**EXERCISE DESCRIPTION:**
In the data below, find the line containing "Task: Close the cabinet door", then set down that line and every later line up to and including the line containing "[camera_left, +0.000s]", exactly.

___ RAW DATA

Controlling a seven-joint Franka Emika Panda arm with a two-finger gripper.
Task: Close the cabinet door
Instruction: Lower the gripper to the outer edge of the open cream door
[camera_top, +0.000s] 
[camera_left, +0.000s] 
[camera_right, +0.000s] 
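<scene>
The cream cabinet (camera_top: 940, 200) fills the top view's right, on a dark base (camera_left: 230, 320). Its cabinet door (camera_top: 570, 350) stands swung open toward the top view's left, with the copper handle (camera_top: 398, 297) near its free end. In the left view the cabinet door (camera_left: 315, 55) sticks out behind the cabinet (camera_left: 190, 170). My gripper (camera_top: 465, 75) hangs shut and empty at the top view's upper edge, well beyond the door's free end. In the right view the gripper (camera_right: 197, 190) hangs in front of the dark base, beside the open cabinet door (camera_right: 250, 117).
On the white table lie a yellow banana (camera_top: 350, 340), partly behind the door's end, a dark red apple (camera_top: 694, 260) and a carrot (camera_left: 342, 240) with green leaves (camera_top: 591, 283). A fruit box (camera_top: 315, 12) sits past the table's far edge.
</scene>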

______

**RESPONSE:**
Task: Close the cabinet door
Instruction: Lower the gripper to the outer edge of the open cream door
[camera_top, +0.000s] 
[camera_left, +0.000s] 

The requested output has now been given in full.